14. As soon you have mastered the Tannenberg scenario, a good step inside WW1 game would be Serbia! This scenario is a bit longer, and it allows you to go deeply inside the management of a small campaign on a whole Front sector.
15. Start the Grand Campaign when you master the most mechanics of Movement Warfare. The primary objective of 1914 campaign is to inflict a major defeat to the enemy withing the end of the year: conquer Paris if you play on the side of Central Powers, or Berlin if you play on the side of Entente!
16. If the primary goals of Grand Campaign are not met within the end of 1914, remember the Fire-Power warfare doctrine will bring a new strategic objective: a political victory.
17. In 1915+, the only way to win is to gain a "political" victory. It works so: war weariness and human losses will bear a heavier and heavier toll on National Will (NW) of each country, until they reach a critical threshold. Serious social troubles will erupt, and the more the NW will drop, the
more they will become dangerous (Strikes, then … Mutinies, … Revolution… Capitulation?).
18. To avoid a "political" defeat, or at least to limit the risks, each country may react and try to improve its NW, through Political Actions and military victory on the battlefield (including conquest of enemy capital, important but no longer decisive). But all the above, and the length of the war, will weaken the national Parliament, which in turns affects NW on the long run. Therefore the goal is to force the opponent to become politically fragile in order to decrease its NW and send him beyond the critical thresholds.
19. Caporetto and Palestine scenarios are a good example of Trench warfare. Try them… you will so experience the complexity of the management of a Grand Offensive benefiting at the same time of the simplicity of a small scenario.
20. The scenarios of 1916 and 1918 are very complex.

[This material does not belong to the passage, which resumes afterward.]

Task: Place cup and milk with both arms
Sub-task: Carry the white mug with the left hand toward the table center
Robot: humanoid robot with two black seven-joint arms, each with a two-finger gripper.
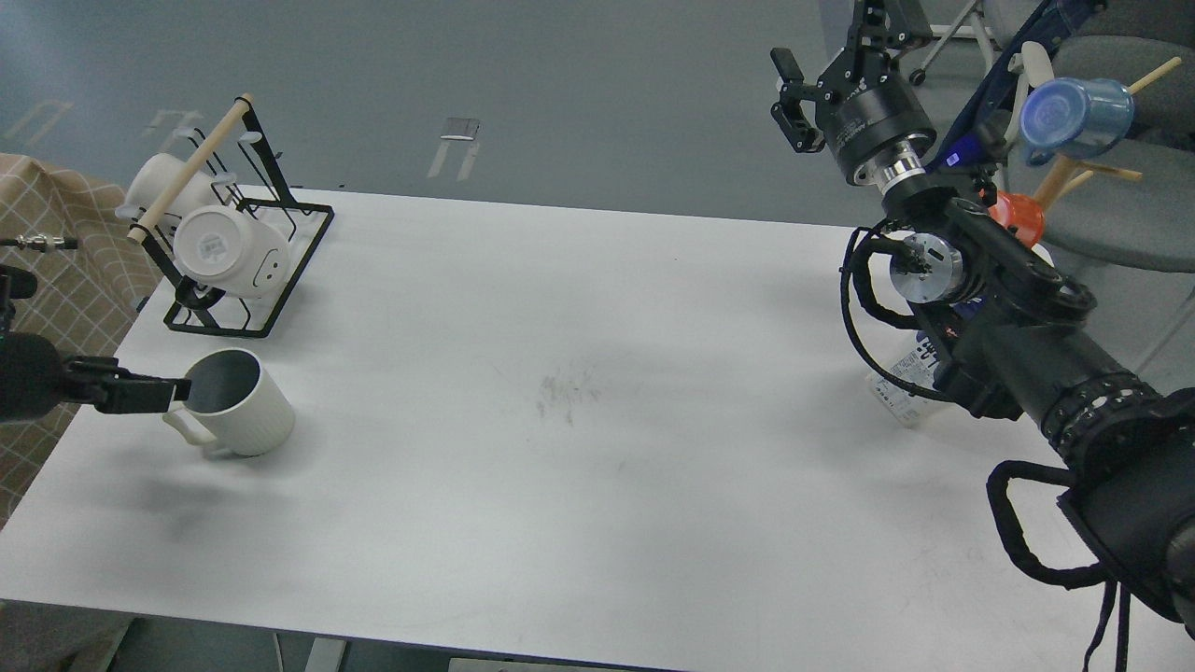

Do not try them if you are still at the beginning of the game "learning curve"… You could be overwhelmed by the complexity of managing the trench warfare.
21. You can see sandbags around the unit 3D sprite base... in all cases, the number is the entrenchment level (i.e. the strength of the trenches)... this number directly adds to the defense value of each unit, making them even more difficult to crack in battle.